— Information shown —
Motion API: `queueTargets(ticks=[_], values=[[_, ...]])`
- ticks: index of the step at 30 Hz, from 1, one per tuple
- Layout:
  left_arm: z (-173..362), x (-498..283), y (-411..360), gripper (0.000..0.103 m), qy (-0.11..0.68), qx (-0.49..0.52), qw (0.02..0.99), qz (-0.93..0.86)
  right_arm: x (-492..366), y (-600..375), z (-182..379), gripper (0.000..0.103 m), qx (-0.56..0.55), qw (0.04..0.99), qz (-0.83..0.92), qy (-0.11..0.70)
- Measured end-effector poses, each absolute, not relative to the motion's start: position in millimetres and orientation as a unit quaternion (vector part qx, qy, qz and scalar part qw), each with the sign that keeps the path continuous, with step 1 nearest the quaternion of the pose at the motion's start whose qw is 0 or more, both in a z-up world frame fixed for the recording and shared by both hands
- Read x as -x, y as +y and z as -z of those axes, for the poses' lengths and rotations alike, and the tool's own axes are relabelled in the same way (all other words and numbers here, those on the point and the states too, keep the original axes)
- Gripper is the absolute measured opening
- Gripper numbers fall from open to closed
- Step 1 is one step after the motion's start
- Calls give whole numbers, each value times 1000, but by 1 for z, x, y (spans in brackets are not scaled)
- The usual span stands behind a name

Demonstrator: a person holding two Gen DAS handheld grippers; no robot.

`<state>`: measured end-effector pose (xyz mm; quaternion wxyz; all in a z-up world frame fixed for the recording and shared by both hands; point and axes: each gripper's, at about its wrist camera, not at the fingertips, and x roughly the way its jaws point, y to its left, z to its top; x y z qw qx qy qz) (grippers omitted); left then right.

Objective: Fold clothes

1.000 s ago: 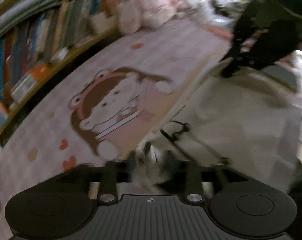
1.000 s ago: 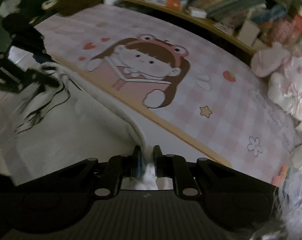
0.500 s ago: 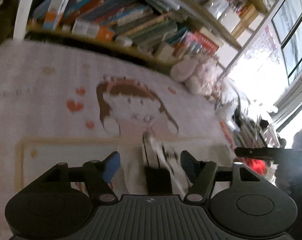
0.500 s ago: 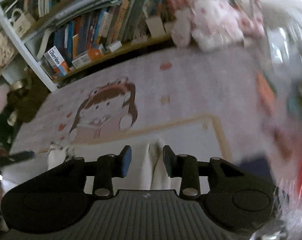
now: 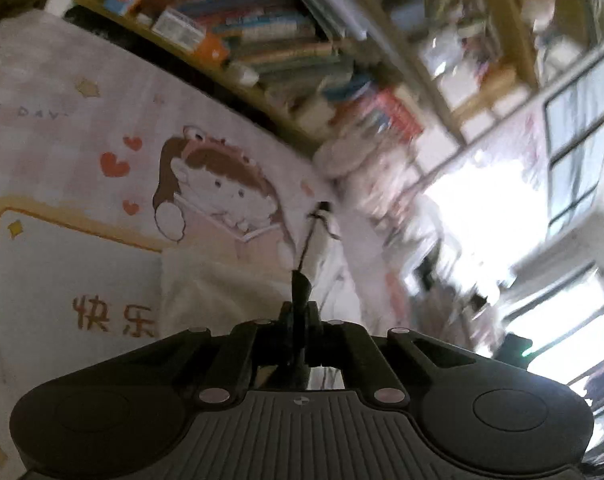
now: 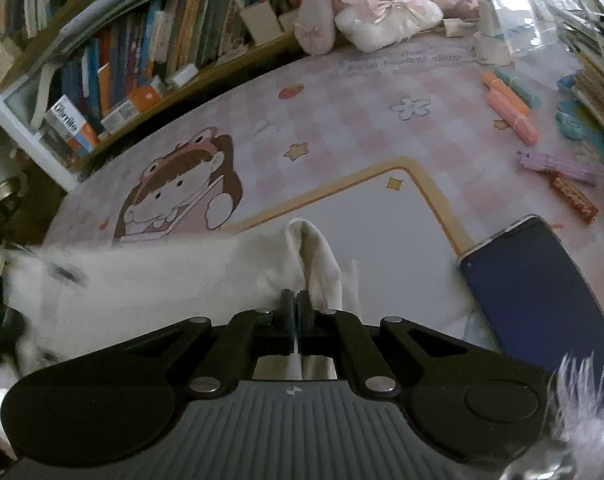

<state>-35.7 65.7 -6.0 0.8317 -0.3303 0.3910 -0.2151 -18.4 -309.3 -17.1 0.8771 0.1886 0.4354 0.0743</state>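
Observation:
A white garment (image 6: 142, 280) with black markings lies on the pink cartoon desk mat (image 6: 341, 120). In the right wrist view my right gripper (image 6: 295, 304) is shut, pinching the cloth's edge, and a fold of white fabric (image 6: 313, 252) stands up just beyond its tips. My left gripper (image 5: 300, 314) is shut too. A dark strip of the garment (image 5: 301, 284) sticks out between its pads, and the white cloth (image 5: 222, 288) spreads to the left below it. Neither gripper shows in the other's view.
A bookshelf (image 6: 142, 52) runs along the mat's far side, with plush toys (image 6: 381, 4) at its right end. A dark blue phone (image 6: 533, 280) lies right of the garment. Highlighters (image 6: 509, 108) and clips (image 6: 557, 164) are scattered further right. A bright window (image 5: 577, 140) shows in the left wrist view.
Both grippers stood open around cloth half a second ago and have now closed on it. Both views have rolled, and the garment has been drawn along the mat.

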Motion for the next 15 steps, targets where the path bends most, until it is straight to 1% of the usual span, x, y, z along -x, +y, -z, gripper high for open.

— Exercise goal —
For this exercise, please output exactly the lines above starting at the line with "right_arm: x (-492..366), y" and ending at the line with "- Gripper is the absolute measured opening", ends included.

— Response to the exercise —
  right_arm: x (-492..366), y (-600..375), z (-182..379), gripper (0.000..0.103 m), qx (-0.56..0.55), qw (0.04..0.99), qz (-0.83..0.92), qy (-0.11..0.70)
- Measured end-effector poses, each absolute, not relative to the motion's start: position in millimetres and orientation as a unit quaternion (vector part qx, qy, qz and scalar part qw), each with the sign that keeps the path continuous, with step 1 nearest the quaternion of the pose at the motion's start whose qw is 0 or more, both in a z-up world frame fixed for the recording and shared by both hands
- Read x as -x, y as +y and z as -z of those axes, for the poses' lengths and rotations alike, and the tool's own axes are relabelled in the same way (all other words and numbers here, those on the point and the states too, keep the original axes)
- Gripper is the absolute measured opening

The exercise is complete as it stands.